1) In the stage 1 training (<500k), the mel_loss seems reasonable, but the vq_loss gets larger and larger, which seems weird.

1710138169017 1710138136376

2) In the stage 2 training, my mel loss will go much higher. Is the reason 1) I set the wrong lambda_adv or 2) the problem caused by bad vq_loss? What is the recommended way to work on it?

Thank you in advance!

bigpon commented 7 months ago

Hi, the vq_loss becoming higher during training is normal since the encoder usually outputs white noise like latent in the beginning. When the encoder starts to learn something meaningful will make the quantization difficult to reconstruct resulting in higher vq_loss.

The mel_loss will also become higher during GAN training since the objective of the GAN training is cheating the discriminator not reducing the mel loss.

However, if the vq_loss or mel_loss did not converge, it is a problem. According to your setting, I think the temporal-resolution downsampling ratio might be too high (enc_strides: [3, 4, 5, 5], dec_strides: [5, 5, 4, 3] make the downsampling ratio=300).

Taking a smaller temopral-resolution downsampling ratio may ease the problem. (For example, enc_strides: [2, 3, 4, 5], dec_strides: [5, 4, 3, 2])

a897456 commented 6 months ago

Taking a smaller temopral-resolution downsampling ratio may ease the problem. (For example, enc_strides: [2, 3, 4, 5], dec_strides: [5, 4, 3, 2])

I donot think so, because [2,3,4,5] means the downsampling ratio=120, 9600/120=80 > 64(codebook_dim)

a897456 commented 6 months ago

same question https://github.com/facebookresearch/AudioDec/issues/19 I would like to know how to adjust the parameters in config to achieve the best output for 16kHz input data.
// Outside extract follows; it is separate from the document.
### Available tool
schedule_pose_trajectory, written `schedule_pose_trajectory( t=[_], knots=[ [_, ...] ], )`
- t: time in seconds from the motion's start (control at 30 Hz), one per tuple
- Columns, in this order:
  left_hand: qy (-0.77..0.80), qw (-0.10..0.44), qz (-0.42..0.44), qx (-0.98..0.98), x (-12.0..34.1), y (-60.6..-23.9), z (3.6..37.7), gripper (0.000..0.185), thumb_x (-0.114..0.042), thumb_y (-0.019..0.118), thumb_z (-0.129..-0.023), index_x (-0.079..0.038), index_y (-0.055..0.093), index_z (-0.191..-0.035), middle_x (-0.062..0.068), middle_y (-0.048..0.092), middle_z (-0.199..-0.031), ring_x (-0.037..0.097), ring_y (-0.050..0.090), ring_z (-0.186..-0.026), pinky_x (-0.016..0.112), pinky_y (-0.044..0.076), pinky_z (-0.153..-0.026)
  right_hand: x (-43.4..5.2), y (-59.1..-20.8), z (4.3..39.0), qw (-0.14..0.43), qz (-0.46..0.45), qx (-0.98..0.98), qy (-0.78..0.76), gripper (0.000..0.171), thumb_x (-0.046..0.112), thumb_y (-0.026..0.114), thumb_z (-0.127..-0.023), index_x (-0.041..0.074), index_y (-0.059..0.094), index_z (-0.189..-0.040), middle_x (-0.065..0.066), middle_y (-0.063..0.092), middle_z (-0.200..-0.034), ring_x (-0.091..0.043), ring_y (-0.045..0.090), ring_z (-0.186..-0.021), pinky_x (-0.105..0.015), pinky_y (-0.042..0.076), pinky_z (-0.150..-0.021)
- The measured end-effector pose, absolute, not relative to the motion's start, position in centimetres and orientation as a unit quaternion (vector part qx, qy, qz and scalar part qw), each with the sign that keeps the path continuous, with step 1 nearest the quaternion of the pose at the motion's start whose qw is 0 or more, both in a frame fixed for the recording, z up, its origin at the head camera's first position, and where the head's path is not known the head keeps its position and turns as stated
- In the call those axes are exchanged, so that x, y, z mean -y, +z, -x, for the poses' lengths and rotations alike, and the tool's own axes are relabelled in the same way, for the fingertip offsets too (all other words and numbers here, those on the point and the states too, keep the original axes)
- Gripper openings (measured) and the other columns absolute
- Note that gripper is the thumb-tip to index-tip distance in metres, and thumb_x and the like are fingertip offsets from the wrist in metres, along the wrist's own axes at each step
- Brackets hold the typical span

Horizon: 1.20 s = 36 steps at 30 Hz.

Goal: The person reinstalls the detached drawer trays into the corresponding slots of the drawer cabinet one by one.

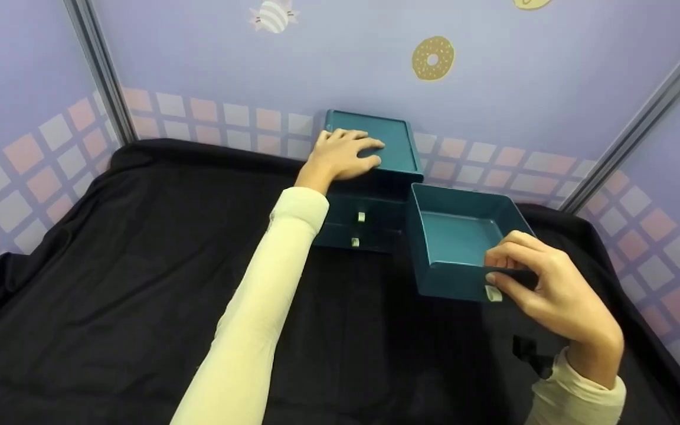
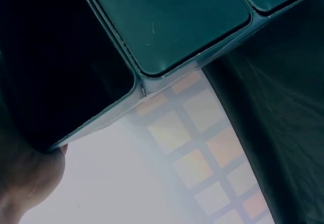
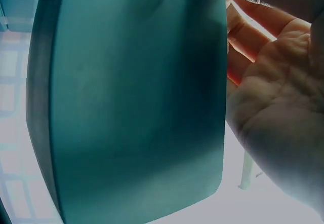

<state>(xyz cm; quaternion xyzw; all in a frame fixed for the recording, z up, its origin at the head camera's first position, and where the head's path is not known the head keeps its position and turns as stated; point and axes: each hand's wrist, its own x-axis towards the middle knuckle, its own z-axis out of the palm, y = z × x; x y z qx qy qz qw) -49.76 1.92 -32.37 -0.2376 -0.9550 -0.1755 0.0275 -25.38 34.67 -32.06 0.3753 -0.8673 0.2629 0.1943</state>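
1. The teal open-topped rectangular drawer point(image 1: 464, 236) is out of its slot and held in the air just right of the teal drawer cabinet point(image 1: 369, 177), its inside bare as far as the head view shows.
2. The right hand point(image 1: 552, 292) grips the drawer's near front wall, fingers curled over the rim and thumb beneath, near the small pale pull tab point(image 1: 493, 293). The right wrist view shows only the drawer's flat underside point(image 3: 136, 107) beside the palm point(image 3: 276, 112).
3. The left hand point(image 1: 343, 154) rests flat on top of the cabinet, fingers spread and fairly straight, pressing down rather than gripping.
4. Below that hand, two lower drawers remain in the cabinet, each with its own pale tab point(image 1: 361, 217).
5. The cabinet stands on the black cloth point(image 1: 139, 265) against the lilac patterned back wall point(image 1: 493, 88).
6. Likely risks: the drawer hangs from one edge only, so it could tip and slip from the pinch. If it swings back toward the cabinet off-line, a corner could catch the frame; were the left hand to ease off, the light cabinet might slide on the cloth.
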Motion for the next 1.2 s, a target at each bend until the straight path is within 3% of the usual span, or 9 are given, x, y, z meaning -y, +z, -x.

How did you finally adjust it? @lixinghe1999

bigpon commented 6 months ago

because [2,3,4,5] means the downsampling ratio=120, 9600/120=80 > 64(codebook_dim)

Hi, the downsampling is for the temporal axis, so it should be 48000 (48kHz)/120=400Hz of the codes, which is different from the code dimension 64. That is, for each second, you will get 400 64 (number of RVQ, here is 8).

a897456 commented 6 months ago

batch_length: 9600

yes, but batch_length: 9600 9600/120=80, so I think the stride should be changed with batch_length

lixinghe1999 commented 6 months ago

from my understanding, the batch_length only influences the gpu memory consumption so normally we don't need to worry about it (as long as it can be divided by downsample rate). the codebook dim you mentioned seems only work on the single time-frame, not relevant to the batch_length. please correct me if i am wrong.

bigpon commented 6 months ago

Yes, the batch_length is more related to the GPU useage, and the only requirement is that it can be divided by the downsample rate.

I actually found that the longer batch_length the better performance, which is straightforward, but the longer batch_length results in much longer training time in the second stage (w/ the GAN training).

However, the longer batch_length do not significantly increase the training time in the first stage, so I use 96000 in the 1st stage and 9600 in the 2nd stage in my latest settings.